Ein Saunagang belastet den Körper genauso stark wie ein Fünf-Minuten-Training auf dem Ergometer bei einer Leistung zwischen 50 und 100 Watt. In beiden Fällen steigt der Blutdruck moderat an. Sauna tut den Menschen also in jedem Fall gut. Das ist das überraschende Ergebnis einer Studie, die Sascha Ketelhut vom Institut für Sportwissenschaft der Martin-Luther-Universität Halle-Wittenberg (MLU) in Zusammenarbeit mit dem Medical Center Berlin (MCB) anfertigte. Bisher ging die Medizin davon aus, dass der Blutdruck beim Saunagang sinkt. Ärzte rieten daher Menschen mit niedrigem Blutdruck die Sauna zu meiden.


19 Freiwillige schwitzten in der Sauna

„Man ging davon aus, dass sich die Körpergefäße durch die Hitze weiten und so der Blutdruck abfällt“, sagt Ketelhut. Für seine Studie rekrutierte Ketelhut 19 Freiwillige und ließ sie 25 Minuten lang in der Sauna schwitzen. In dieser Zeit waren sie an Messgeräte angeschlossen, die regelmäßig Blutdruck und Pulsfrequenz erfassten. Dabei zeigte sich, dass beide Werte während des Saunabesuchs anstiegen. Sie sanken einige Zeit nach dem Saunagang unter das vorher gemessene Ruheniveau.


Mit einigem zeitlichen Abstand verfrachtete Ketelhut die Probanden auf ein Ergometer. Sie begannen mit einer Leistung von 50 Watt. Nach jeweils einer Minute wurde sie um zehn Watt erhöht, bis die 100-Watt-Marke erreicht war. „Dieses Trainingsprogramm entspricht eine Belastungs-EKG“, sagt der Sportwissenschaftler. In beiden Fällen stiegen Blutdruck und Pulsfrequenz in gleichem Maße an.

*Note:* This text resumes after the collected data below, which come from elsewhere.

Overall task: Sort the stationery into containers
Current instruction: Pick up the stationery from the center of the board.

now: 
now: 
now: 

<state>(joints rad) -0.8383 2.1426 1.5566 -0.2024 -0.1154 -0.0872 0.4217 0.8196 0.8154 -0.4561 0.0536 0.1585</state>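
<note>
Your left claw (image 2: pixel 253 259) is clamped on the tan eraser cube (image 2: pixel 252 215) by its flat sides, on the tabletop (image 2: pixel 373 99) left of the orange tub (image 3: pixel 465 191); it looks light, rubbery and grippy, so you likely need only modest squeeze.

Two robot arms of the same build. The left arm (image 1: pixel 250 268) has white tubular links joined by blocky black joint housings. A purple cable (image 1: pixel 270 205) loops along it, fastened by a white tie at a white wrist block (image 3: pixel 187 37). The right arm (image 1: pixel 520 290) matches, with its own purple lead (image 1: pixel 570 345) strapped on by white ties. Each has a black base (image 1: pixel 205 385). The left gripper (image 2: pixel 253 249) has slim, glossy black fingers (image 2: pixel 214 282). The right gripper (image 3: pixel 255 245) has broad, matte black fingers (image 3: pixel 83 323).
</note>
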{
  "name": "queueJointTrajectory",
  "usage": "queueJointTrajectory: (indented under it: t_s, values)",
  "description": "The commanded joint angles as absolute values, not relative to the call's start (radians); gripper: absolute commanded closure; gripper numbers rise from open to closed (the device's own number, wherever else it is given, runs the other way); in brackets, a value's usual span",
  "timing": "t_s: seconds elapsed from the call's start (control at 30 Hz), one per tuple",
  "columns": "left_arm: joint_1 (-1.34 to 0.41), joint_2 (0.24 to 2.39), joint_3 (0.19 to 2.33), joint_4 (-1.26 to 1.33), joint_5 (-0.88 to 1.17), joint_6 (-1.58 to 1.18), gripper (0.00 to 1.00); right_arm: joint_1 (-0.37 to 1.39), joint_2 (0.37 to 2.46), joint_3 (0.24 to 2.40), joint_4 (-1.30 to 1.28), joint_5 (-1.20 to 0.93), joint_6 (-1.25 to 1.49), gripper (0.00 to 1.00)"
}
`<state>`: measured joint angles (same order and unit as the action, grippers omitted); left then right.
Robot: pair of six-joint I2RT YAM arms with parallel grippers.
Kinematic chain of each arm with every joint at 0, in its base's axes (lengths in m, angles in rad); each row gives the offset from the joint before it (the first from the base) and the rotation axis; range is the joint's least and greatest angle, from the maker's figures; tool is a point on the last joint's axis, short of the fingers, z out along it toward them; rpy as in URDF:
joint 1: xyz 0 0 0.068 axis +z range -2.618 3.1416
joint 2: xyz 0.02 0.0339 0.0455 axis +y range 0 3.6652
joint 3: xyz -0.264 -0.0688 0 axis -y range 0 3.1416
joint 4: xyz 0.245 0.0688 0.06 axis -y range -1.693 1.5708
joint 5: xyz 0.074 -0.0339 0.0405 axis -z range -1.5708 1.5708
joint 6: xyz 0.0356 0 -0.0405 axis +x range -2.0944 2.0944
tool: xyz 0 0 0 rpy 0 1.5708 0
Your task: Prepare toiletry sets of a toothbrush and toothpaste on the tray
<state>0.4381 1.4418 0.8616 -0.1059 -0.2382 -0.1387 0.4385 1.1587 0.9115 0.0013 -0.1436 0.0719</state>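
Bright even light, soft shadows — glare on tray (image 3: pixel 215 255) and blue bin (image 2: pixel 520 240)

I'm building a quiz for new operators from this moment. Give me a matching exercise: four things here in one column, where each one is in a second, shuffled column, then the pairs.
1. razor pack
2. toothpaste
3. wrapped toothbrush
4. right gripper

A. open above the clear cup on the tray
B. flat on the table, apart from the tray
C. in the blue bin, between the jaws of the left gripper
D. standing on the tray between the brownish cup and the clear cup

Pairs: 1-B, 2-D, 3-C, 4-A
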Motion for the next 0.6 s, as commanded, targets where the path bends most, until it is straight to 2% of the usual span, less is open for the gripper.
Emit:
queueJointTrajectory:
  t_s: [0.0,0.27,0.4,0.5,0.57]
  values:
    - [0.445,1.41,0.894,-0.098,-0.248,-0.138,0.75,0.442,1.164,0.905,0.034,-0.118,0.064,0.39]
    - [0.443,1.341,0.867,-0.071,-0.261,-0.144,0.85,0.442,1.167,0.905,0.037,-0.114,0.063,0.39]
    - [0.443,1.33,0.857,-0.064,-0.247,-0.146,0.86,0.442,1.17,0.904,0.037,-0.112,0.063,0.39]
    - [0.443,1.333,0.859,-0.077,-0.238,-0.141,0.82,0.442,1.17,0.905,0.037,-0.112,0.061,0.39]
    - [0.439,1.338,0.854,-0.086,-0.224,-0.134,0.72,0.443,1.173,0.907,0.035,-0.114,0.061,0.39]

Saunabesuch ist eine körperliche Anstrengung

Ein Saunabesuch durchaus bedeute also eine gewisse körperliche Belastung. Für Menschen mit einem niedrigen Blutdruck gibt Ketelhut Entwarnung: „Eigentlich kann jeder in die Sauna gehen, der moderate körperliche Belastungen beschwerdefrei toleriert. Nach dem Saunabesuch müssen Menschen mit niedrigem Blutdruck jedoch aufpassen, da dieser dann noch weiter als vor Beginn des Saunaaufenthalts absinken kann.“

Die Beobachtungen decken sich mit anderen Studien, die sich auf die langfristigen Folgen von Saunabesuchen konzentrierten. Danach überwiegen die positiven Effekte für das Herzkreislauf-System. „Ein Saunabesuch ist eine körperliche Belastung“, sagt Ketelhut. „Längerfristig stellen sich dabei auch ähnliche positive Effekte wie beim Sport ein“.